“Peer review is important, but it can be different at different journals,” stated Anna Jester, director of sales and marketing at eJournal Press, to begin the session. Jester and Kirsten Patrick, editorials editor of BMJ, discussed three models of peer review: single blind, double blind, and open. In the single-blind model, the authors’ identities are known, but the reviewers’ identities are not revealed to the authors. In the doubleblind model, the authors’ and reviewers’ identities are not revealed to each other.
Jester addressed some of the issues surrounding the practice of keeping identities confidential when files are sent as attachments—specifically how to find and remove additional information in a PDF or Microsoft Word document that might reveal the identity of its author. She recommended using a decision letter and adding the reviewer comments at the end of the letter rather than sending the reviewer comments as an attachment or sending the manuscript file with tracked changes that were incorporated by the reviewers. She provided an example of a decision-letter template in eJournal Press’s manuscripttracking system containing the reviewer comments following the body of the letter.

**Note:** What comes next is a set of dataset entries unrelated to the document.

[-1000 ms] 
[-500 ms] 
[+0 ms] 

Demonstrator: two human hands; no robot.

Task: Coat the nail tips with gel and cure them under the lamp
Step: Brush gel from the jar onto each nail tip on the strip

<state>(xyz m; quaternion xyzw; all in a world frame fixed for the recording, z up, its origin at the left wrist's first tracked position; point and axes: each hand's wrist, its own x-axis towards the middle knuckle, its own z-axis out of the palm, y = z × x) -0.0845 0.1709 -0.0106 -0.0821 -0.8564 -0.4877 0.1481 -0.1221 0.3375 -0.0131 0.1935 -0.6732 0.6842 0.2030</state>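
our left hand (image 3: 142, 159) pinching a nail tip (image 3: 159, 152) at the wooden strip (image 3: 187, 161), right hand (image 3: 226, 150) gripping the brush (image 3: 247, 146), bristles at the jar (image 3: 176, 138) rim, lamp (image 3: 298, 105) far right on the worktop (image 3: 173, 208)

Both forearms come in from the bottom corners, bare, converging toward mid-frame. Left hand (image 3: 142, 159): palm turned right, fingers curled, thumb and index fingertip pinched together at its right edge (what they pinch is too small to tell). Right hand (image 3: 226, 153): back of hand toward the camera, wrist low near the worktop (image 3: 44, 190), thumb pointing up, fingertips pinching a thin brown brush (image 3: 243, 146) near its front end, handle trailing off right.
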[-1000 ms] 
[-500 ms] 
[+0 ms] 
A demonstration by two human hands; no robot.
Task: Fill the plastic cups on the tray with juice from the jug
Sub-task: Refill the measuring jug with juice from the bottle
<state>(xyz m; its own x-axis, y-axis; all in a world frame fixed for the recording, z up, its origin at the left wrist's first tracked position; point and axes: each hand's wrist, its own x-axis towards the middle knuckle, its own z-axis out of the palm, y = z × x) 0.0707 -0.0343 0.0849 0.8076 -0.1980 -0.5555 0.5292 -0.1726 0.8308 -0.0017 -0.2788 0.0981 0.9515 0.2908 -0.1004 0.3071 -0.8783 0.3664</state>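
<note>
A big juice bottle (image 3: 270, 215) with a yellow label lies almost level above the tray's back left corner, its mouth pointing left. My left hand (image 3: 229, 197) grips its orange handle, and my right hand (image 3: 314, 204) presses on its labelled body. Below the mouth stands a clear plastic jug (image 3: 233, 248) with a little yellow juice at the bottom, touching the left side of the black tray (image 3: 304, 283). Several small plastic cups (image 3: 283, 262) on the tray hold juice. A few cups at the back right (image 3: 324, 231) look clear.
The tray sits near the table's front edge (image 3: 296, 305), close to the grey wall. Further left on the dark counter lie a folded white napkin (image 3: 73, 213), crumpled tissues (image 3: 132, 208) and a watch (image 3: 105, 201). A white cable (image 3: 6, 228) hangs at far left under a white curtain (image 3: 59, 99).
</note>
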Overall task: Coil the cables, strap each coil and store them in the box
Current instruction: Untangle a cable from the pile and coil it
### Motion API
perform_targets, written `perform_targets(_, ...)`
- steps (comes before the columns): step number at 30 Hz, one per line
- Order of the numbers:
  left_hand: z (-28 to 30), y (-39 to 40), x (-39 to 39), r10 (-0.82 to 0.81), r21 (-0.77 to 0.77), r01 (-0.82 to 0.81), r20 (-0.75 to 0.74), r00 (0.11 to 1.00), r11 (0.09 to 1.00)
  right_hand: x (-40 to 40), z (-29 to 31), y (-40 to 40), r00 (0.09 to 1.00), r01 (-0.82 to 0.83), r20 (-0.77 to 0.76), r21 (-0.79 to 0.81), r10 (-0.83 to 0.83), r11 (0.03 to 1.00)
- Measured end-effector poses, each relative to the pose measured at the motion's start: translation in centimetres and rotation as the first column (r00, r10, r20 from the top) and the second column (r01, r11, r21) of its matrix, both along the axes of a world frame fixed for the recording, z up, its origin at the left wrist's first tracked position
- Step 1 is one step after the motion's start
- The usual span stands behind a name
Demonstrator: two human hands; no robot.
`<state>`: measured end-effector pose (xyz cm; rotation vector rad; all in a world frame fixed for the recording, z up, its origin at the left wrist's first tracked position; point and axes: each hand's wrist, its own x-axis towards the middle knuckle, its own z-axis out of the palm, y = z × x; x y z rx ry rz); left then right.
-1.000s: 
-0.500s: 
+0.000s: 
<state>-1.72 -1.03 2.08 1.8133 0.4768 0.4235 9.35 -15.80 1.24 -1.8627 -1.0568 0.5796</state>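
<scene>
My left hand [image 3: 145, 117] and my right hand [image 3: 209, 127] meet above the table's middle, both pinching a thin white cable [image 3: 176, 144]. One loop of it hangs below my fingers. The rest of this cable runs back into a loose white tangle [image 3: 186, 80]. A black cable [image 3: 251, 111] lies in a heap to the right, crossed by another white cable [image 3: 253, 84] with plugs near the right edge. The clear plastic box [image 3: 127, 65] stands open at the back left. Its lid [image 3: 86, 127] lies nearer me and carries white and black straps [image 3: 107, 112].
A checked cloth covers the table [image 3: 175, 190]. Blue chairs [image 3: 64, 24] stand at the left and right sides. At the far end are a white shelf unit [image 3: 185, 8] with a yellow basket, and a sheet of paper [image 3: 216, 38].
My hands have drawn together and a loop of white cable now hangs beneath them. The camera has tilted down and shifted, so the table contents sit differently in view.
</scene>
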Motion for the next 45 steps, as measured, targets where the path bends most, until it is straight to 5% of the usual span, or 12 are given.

She also presented examples of an electronic conflict-of-interest disclosure form for reviewers and mentioned that some journals send reviewer comments through their production departments as metadata.
Patrick shared some opinions regarding the pitfalls of the peer-review process and provided some suggestions for improving and maintaining the quality of reviews, such as scoring the reviews and giving reviewers rewards for high-quality reviews, for example, through CME credit; providing the comments of the other reviewers; training reviewers and giving them guidance; and using an open review process, in which the identities of the reviewers and the authors are known to each other, to increase the accountability of the comments (as BMJ does).
Patrick shared results of studies that compared the quality of open and blinded reviews, mentioning that one main finding of several randomized controlled trials was that recommendation decisions were similar in both systems. One study also found that reviewers could identify authors in double-blind reviews in 24–50% of cases. Kirsten discussed the BMJ open process of publishing original submitted manuscripts and reviewer comments online to supplement revised accepted manuscripts and noted that BMJ enables fast online postpublication open review—that is, with the identities of the postpublication reviewers—of BMJ-published manuscripts through Rapid Response, BMJ’s online correspondence.